PS–Stay away from all risky activities including visits to “Mad Cow” countries.

Sometimes Hope Has No Feathers but Does Have a Monocle.

18 Apr

“The Random House Dictionary of the English Language defines my position as Impresario thusly– ‘one who organizes or manages public entertainment’. 

Generally, the people I have the most contact with are the tax people, the legal people and the money people.  Not a gaggle  of chuckles there, I assure you.  The people I seldom see are the performers with their pretty public faces and tortured souls, alas.

I adore lunching with performers. So, happy, funny, and eager to please.  The best people to be around when the sun is shining brightly.  You feel handsome and charming when you are around them.  A kind of osmosis of charisma.  I wonder if sitting across from me they feel more level-headed and realistic?  Oh, bah!  No one ever fantasizes about being more in touch with reality, do they?

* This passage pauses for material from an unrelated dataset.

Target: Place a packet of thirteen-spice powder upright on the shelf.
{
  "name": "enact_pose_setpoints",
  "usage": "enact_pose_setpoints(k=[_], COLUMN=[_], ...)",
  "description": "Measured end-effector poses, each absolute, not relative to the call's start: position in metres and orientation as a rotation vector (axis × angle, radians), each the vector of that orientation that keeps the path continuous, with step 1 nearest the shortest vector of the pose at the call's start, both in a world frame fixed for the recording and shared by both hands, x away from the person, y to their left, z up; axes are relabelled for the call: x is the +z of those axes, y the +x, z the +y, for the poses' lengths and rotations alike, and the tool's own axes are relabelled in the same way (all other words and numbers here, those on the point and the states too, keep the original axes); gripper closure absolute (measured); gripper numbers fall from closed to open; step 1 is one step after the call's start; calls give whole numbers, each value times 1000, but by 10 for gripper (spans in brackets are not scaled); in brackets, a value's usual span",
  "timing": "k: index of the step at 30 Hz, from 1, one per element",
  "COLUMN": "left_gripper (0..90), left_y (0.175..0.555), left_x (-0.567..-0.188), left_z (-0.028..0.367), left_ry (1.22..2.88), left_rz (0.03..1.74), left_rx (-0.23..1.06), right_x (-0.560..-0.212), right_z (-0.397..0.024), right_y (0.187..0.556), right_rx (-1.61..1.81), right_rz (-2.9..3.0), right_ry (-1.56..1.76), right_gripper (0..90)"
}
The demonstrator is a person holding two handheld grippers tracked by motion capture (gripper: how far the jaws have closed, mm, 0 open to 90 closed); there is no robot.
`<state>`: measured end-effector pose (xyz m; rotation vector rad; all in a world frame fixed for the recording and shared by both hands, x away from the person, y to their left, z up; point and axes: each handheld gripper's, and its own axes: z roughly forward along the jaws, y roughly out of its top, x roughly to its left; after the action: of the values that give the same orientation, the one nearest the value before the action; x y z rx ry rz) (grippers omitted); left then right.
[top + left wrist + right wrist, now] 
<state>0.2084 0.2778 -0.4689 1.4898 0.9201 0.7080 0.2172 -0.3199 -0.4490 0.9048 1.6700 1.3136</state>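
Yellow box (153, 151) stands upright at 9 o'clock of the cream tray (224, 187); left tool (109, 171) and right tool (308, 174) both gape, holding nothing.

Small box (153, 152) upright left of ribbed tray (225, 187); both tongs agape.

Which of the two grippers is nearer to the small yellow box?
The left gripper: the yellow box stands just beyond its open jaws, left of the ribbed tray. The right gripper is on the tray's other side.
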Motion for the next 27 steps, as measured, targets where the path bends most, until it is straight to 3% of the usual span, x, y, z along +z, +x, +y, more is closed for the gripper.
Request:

When performers are unhappy the whole world is sad.  They seek out the comfort of the Director.  The Daddy – or occasionally, the Mommy.  But who comforts the Director when he has his dark night of the soul and feels as if he is staring into the abyss?   — Moi! 

I give the Daddy or Mommy a clumsy hug.  Then I look them in the eye and spin a fantasy of numbers and possibilities.  I transform the impossible into the probable.  I spout an aria of theatrical miracles from the past.  I replace the disaster we are facing with a bright shining star above Bethlehem.  By the end, I have convinced us both.

False hope?  It is always false hope if the odds beat you in the end.  At that moment it is simply hope.  Hope is all that matters.  The wheel spins.  You win, you lose.  Who can say what will happen until the ball drops into the slot?  Is it triumph or failure?   It matters not.  Tomorrow, you still must spin again, eh?”